Another very important aspect of system administration in a network environment is protecting your system and users from intruders. Carelessly managed systems offer malicious people many targets: attacks range from password guessing to Ethernet snooping, and the damage caused may range from faked mail messages to data loss or violation of your users' privacy. We will mention some particular problems when discussing the context they may occur in, and some common defenses against them.
This section will discuss a few examples and basic techniques in dealing with system security. Of course, the topics covered can not treat all security issues you may be faced with exhaustively; they merely serve to illustrate the problems that may arise. Therefore, reading a good book on security is an absolute must, especially in a networked system. Simon Garfinkel's ``Practical UNIX Security'' (see ) is highly recommendable.
System security starts with good system administration. This includes checking the ownership and permissions of all vital files and directories, monitoring use of privileged accounts, etc. The COPS program, for instance, will check your file system and common configuration files for unusual permissions or other anomalies. It is also wise to use a password suite that enforces certain rules on the users' passwords that make them hard to guess. The shadow password suite, for instance, requires a password to have at least five letters, and contain both upper and lower case numbers and digits.
When making a service accessible to the network, make sure to give it ``least privilege,'' meaning that you don't permit it to do things that aren't required for it to work as designed. For example, you should make programs setuid to root or some other privileged account only when they really need this. Also, if you want to use a service for only a very limited application, don't hesitate to configure it as restrictively as your special application allows. For instance, if you want to allow diskless hosts to boot from your machine, you must provide the TFTP (trivial file transfer service) so that they can download basic configuration files from the /boot directory. However, when used unrestricted, TFTP allows any user anywhere in the world to download any world-readable file from your system. If this is not what you want, why not restrict TFTP service to the /boot directory?
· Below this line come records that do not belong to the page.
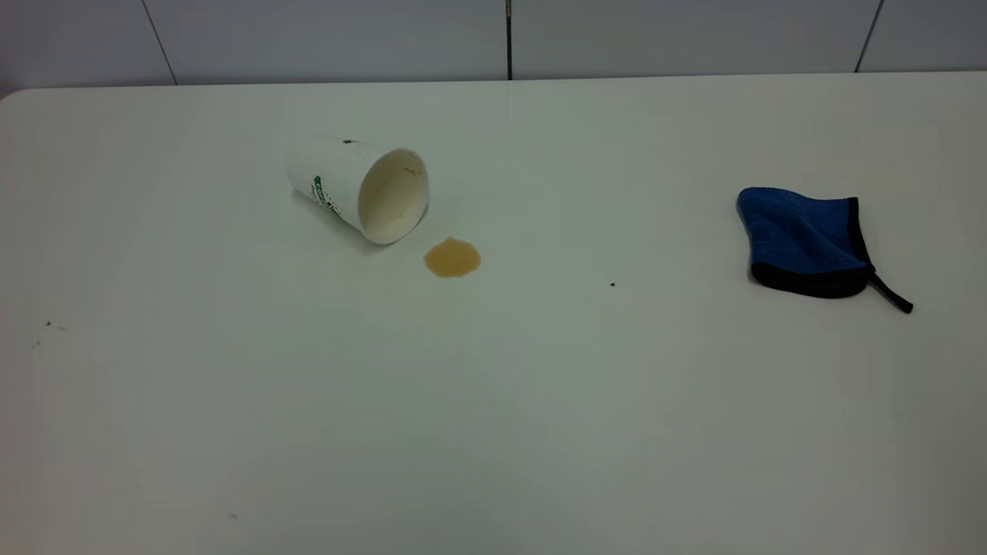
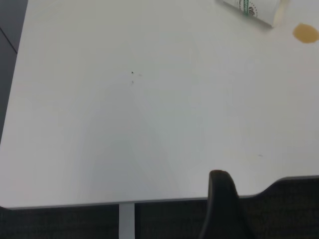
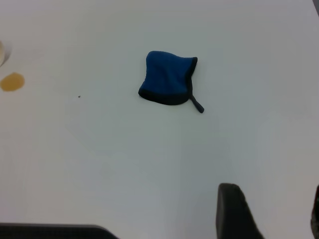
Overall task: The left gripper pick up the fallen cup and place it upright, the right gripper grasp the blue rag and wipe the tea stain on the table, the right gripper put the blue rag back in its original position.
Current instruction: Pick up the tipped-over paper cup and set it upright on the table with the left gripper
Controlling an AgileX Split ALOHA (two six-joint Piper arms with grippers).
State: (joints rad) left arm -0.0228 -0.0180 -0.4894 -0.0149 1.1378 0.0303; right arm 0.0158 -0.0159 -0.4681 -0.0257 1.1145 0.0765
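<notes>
The white paper cup (image 1: 358,189) lies on its side on the table (image 1: 493,401), left of centre, with its mouth towards the tea stain (image 1: 452,257). The stain is a small brown blot just in front of the cup's rim. The blue rag (image 1: 806,240) lies folded at the right, its strap trailing. Neither gripper shows in the exterior view. In the left wrist view, the left gripper (image 2: 222,204) is over the table's edge, far from the cup (image 2: 251,9) and stain (image 2: 305,33). In the right wrist view, the right gripper (image 3: 274,214) is open and empty, well short of the rag (image 3: 167,78).
A tiny dark speck (image 1: 612,284) lies between the stain and the rag, and a few more specks (image 1: 48,324) lie at the far left. A grey panelled wall (image 1: 509,38) runs behind the table's back edge.
</notes>
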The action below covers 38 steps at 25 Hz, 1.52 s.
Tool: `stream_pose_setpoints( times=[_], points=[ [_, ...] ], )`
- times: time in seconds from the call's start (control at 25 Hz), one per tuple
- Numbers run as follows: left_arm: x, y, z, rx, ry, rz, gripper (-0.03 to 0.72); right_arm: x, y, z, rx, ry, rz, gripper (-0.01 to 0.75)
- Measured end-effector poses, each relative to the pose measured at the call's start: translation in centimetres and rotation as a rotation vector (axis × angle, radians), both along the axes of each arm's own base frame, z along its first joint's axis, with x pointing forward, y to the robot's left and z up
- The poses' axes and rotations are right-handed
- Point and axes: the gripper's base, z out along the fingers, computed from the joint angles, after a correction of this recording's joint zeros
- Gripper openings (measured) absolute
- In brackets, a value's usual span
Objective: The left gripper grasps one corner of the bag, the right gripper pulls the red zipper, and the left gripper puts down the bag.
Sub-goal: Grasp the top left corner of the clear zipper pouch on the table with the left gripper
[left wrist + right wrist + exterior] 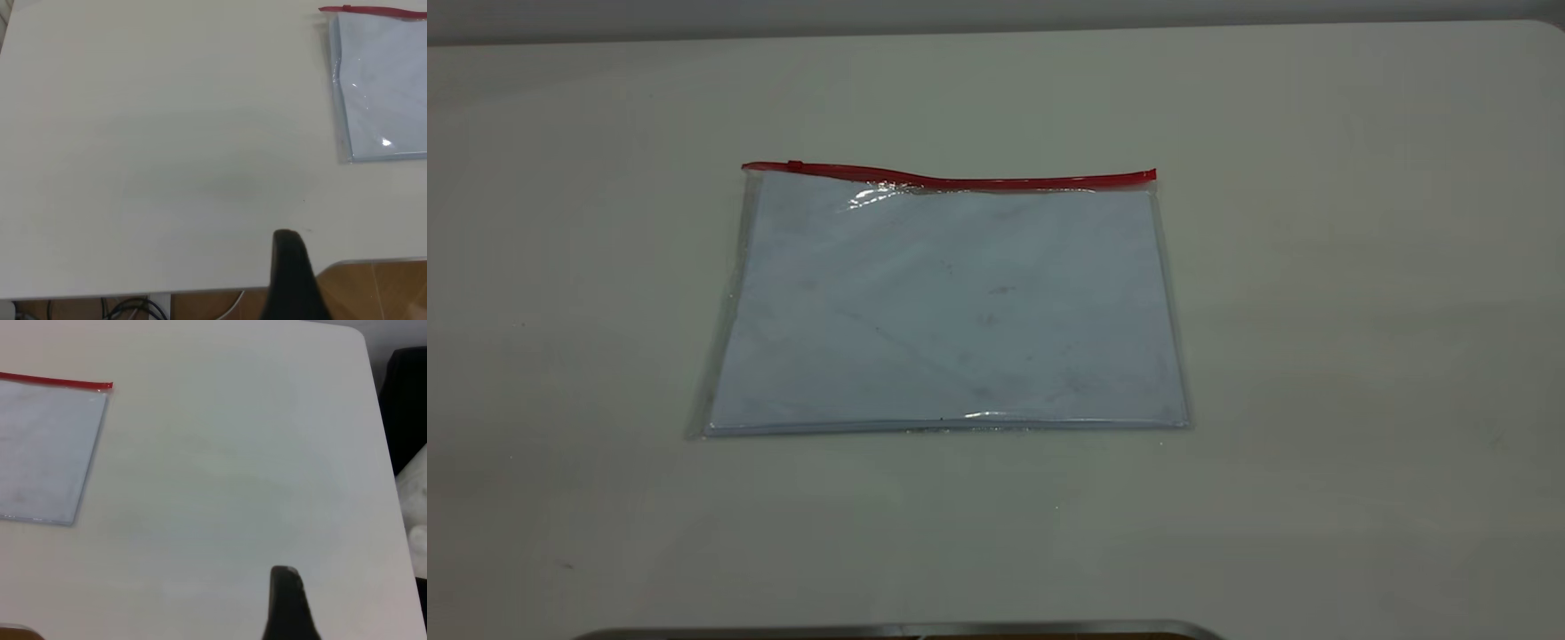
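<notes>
The bag [951,302] lies flat mid-table, a clear pouch over pale blue-white sheets. The red zipper [960,182] runs along its far edge, with the small slider tab [794,165] near the left end. A clear corner of the bag [749,175] sits just beyond the tab. Neither arm appears in the exterior view. The left gripper [288,237] hovers near the table's front edge, far from the bag [383,87], showing as one black wedge with no gap. The right gripper [285,573] looks the same, well off to the side of the bag [47,447].
The white table [1316,356] spreads wide around the bag. A metal-rimmed brown surface [898,629] pokes in at the near edge, also seen as a brown panel [373,287]. Cables [133,310] hang below the table. A dark object [407,400] stands past the table's side.
</notes>
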Motion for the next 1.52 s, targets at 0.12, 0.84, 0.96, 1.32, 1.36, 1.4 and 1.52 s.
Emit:
stream_pose_setpoints(
  times=[0.12,0.84,0.96,1.32,1.36,1.4,1.52],
  points=[
    [0.0,0.0,0.0,0.0,0.0,0.0,0.567,0.0,0.0,0.0,0.0,0.0,0.0,0.537],
    [8.9,-0.4,4.4,-0.107,0.116,0.054,0.567,2.3,-0.2,2.8,0.083,-0.01,-0.053,0.537],
    [13.3,-0.7,4.0,-0.133,0.179,0.057,0.567,4.6,-0.2,4.1,0.104,0.048,-0.05,0.537],
    [25.7,-1.1,-1.2,-0.177,0.374,0.08,0.567,12.9,-0.5,4.5,0.15,0.2,-0.063,0.537],
    [26.8,-1.2,-1.6,-0.178,0.388,0.078,0.567,13.8,-0.5,4.2,0.153,0.219,-0.064,0.537],
    [28.0,-1.2,-2.3,-0.178,0.403,0.075,0.567,14.8,-0.6,3.8,0.156,0.232,-0.063,0.537],
    [31.1,-1.4,-4.4,-0.188,0.449,0.06,0.567,17.5,-0.8,2.5,0.136,0.272,-0.053,0.537]
  ],
)
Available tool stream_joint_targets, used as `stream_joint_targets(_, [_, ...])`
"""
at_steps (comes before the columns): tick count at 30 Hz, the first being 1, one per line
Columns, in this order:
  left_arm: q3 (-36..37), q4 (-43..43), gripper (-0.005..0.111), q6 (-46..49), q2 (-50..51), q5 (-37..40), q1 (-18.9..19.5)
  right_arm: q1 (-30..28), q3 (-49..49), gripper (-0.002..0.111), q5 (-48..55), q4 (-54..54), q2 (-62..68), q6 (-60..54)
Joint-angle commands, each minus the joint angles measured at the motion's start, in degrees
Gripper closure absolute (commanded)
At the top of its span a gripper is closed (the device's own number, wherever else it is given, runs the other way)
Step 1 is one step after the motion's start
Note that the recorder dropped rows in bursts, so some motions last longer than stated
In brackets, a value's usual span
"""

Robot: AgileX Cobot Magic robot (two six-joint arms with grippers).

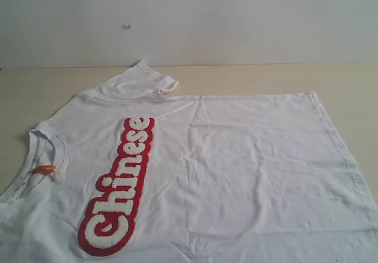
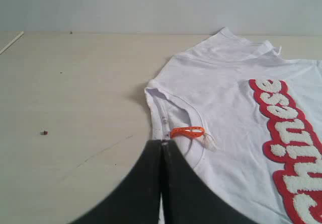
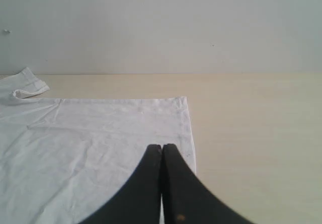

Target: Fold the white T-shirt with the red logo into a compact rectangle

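Note:
The white T-shirt (image 1: 236, 168) lies spread flat and wrinkled on the table, collar to the left and hem to the right. The red logo (image 1: 118, 186) faces up and runs across the chest. An orange tag (image 1: 44, 169) sits inside the collar. Neither gripper shows in the exterior view. In the left wrist view my left gripper (image 2: 163, 143) is shut with nothing held, its tips by the collar edge near the orange tag (image 2: 187, 132). In the right wrist view my right gripper (image 3: 162, 146) is shut and empty over the T-shirt (image 3: 90, 143) near a hem corner.
The far sleeve (image 1: 147, 80) is folded up against the shirt's far edge. Bare wooden table (image 2: 65, 93) lies left of the collar and also beyond the hem (image 3: 256, 133). A small brown speck (image 2: 44, 132) rests on the table. A white wall (image 1: 189, 20) stands behind.

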Motion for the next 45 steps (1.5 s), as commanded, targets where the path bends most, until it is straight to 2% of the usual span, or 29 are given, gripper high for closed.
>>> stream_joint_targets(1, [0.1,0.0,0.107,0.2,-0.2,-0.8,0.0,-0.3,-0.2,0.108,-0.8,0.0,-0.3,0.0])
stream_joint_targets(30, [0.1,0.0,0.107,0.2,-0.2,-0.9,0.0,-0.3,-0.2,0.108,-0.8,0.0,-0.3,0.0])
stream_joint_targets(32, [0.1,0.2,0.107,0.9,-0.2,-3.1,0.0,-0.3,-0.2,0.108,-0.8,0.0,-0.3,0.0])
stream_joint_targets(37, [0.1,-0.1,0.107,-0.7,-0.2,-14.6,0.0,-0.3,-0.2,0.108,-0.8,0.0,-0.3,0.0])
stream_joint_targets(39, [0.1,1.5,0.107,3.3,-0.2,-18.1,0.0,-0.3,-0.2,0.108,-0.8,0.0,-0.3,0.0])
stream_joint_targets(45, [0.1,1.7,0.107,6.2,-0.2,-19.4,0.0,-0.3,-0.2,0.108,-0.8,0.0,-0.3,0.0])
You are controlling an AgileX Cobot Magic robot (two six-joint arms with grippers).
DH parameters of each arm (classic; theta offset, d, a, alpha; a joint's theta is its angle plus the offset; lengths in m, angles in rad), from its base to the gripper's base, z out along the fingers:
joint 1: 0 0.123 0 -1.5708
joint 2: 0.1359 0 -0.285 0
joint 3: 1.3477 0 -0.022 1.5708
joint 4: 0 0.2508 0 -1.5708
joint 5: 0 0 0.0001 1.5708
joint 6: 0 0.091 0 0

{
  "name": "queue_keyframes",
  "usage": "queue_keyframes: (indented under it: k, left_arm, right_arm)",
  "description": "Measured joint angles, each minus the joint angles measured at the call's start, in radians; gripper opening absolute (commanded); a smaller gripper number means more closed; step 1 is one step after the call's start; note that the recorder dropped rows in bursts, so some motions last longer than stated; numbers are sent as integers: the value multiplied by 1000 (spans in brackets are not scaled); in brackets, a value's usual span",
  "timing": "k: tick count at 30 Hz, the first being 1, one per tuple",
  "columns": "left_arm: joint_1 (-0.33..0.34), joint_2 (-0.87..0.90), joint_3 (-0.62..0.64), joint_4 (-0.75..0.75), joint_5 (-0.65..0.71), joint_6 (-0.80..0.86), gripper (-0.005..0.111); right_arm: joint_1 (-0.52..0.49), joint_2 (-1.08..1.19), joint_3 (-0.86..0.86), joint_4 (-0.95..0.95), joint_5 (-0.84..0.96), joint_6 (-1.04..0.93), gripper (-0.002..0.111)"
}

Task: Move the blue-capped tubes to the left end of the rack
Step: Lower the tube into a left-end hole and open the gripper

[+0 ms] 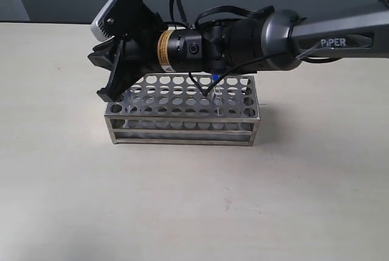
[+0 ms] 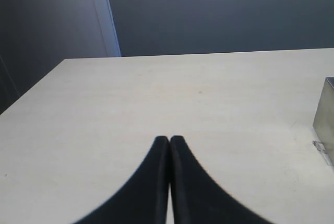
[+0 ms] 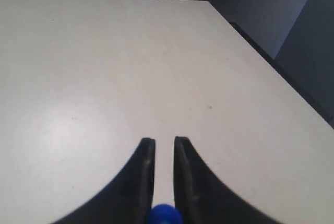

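1. The step in hand appears to be the carry. The right tool (image 3: 162,140) has its fingers a narrow gap apart, and the cap of a blue-capped tube (image 3: 166,215) is lodged between them back near their roots. It looks clamped on that tube.
2. In the exterior view the right tool (image 1: 108,92) hangs tilted over the left end of the rack (image 1: 182,141), with its tips just past the end holes. The glass of the tube it grips cannot be made out there.
3. A second blue-capped tube (image 1: 216,81) stands in the rack well behind the right tool, under that arm's wrist. Any others are hidden.
4. The left tool (image 2: 169,138) is pressed together and holds nothing. It sits low over the bare surface (image 2: 156,93), with the rack's end (image 2: 326,109) off to one side ahead of it.
5. The next move likely calls for lining the tube's foot up over a free hole directly beneath the right tool. The tube then goes down upright and is let go once it is seated.
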Motion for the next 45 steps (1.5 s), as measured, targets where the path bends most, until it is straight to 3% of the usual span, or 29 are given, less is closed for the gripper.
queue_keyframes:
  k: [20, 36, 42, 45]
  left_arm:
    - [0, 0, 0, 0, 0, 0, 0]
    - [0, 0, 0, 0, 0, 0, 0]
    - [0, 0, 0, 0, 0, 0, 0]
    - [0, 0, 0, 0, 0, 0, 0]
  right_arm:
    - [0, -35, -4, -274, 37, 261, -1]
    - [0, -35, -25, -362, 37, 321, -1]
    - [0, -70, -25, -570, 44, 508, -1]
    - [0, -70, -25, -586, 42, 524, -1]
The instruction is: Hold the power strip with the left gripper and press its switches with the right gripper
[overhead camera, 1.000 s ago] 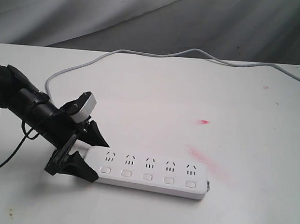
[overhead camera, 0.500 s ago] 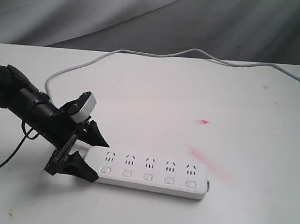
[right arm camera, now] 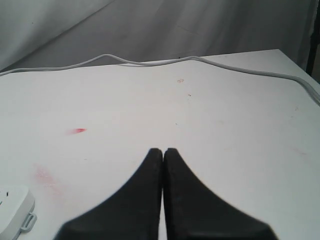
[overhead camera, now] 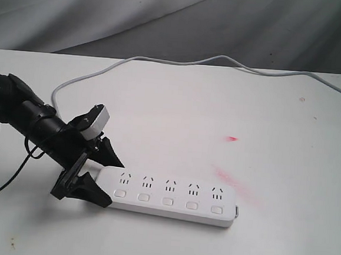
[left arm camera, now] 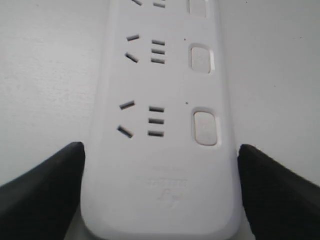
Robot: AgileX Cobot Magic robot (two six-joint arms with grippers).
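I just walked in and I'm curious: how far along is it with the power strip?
Holding looks done: the left gripper clamps the end of the power strip from both sides. In hand: the right gripper, shut, is away from it over the table. Left: pressing the switches.

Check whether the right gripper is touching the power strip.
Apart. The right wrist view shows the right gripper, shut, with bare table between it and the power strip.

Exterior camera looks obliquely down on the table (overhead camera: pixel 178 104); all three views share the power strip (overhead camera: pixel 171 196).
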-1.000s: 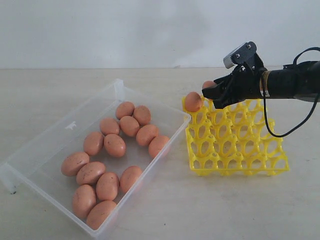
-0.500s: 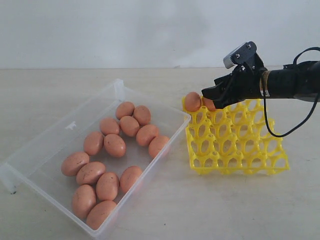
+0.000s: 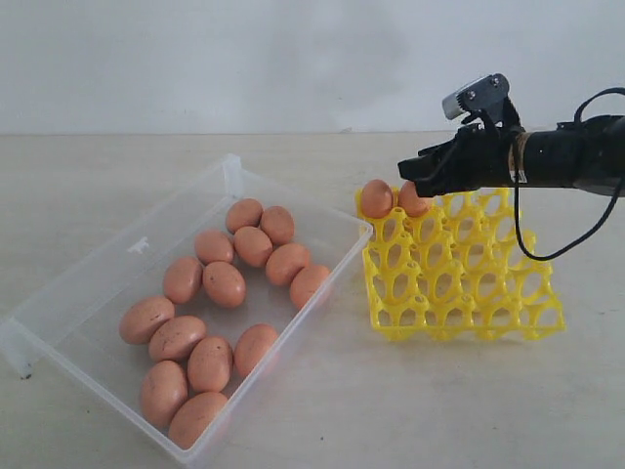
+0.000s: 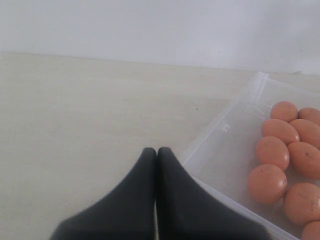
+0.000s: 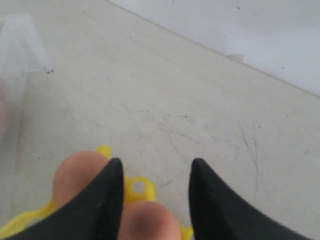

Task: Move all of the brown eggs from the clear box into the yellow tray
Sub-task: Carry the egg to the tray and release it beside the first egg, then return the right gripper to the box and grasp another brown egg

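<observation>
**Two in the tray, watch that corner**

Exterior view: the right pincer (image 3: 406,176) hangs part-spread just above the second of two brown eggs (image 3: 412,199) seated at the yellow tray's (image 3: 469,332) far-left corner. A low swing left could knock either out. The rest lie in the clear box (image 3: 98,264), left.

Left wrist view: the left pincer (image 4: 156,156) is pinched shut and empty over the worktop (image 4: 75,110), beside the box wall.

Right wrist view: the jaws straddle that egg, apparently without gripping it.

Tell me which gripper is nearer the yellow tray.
Right. The right gripper hangs above two eggs in a far corner of the yellow tray; the left gripper sits beside the clear box, the tray outside its view.
</observation>
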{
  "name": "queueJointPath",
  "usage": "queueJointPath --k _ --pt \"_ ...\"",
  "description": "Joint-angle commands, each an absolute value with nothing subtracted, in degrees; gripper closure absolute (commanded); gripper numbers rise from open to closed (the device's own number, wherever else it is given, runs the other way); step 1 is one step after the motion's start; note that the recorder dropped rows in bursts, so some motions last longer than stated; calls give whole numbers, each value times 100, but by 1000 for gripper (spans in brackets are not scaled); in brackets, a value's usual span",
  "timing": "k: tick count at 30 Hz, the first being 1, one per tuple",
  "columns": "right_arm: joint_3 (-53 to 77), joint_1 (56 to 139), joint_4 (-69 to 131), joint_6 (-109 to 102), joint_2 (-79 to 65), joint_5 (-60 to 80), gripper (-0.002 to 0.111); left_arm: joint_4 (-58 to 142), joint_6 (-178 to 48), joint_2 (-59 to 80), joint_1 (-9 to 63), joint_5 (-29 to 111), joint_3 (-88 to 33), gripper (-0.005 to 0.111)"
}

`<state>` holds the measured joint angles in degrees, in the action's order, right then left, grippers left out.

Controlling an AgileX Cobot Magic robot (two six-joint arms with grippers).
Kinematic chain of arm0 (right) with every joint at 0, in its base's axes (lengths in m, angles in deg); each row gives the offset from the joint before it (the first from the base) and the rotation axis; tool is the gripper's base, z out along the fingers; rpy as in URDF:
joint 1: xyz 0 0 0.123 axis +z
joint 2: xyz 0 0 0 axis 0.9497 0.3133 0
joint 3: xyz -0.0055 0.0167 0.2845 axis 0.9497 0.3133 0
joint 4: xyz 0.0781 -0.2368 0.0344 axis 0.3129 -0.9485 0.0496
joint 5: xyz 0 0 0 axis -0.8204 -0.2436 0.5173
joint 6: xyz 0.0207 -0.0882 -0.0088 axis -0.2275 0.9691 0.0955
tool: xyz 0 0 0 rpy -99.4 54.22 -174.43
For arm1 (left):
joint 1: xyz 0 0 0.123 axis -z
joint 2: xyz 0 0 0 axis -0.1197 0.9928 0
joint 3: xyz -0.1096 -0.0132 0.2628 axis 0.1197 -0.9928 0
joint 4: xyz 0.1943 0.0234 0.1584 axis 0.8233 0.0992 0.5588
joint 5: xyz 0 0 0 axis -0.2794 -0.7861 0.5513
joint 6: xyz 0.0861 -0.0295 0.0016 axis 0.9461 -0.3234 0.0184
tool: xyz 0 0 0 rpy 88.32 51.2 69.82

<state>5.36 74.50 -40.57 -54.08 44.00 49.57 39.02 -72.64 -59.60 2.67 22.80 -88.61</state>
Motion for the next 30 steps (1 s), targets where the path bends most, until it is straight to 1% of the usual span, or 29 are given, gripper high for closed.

Along the same line of thought, you might want to restrict certain services to users from certain hosts, say from your local network. In chapter-, we introduce tcpd which does this for a variety of network applications.
Another important point is to avoid ``dangerous'' software. Of course, any software you use can be dangerous, because software may have bugs that clever people might exploit to gain access to your system. Things like these happen, and there's no complete protection against this. This problem affects free software and commercial products alike. However, programs that require special privilege are inherently more dangerous than others, because any loophole can have drastic consequences. If you install a setuid program for network purposes be doubly careful that you don't miss anything from the documentation, so that you don't create a security breach by accident.
You can never rule out that your precautions might fail, regardless how careful you have been. You should therefore make sure you detect intruders early. Checking the system log files is a good starting point, but the intruder is probably as clever, and will delete any obvious traces he or she left. However, there are tools like tripwire that allow you to check vital system files to see if their contents or permissions have been changed. tripwire computes various strong checksums over these files and stores them in a database. During subsequent runs, the checksums are re-computed and compared to the stored ones to detect any modifications.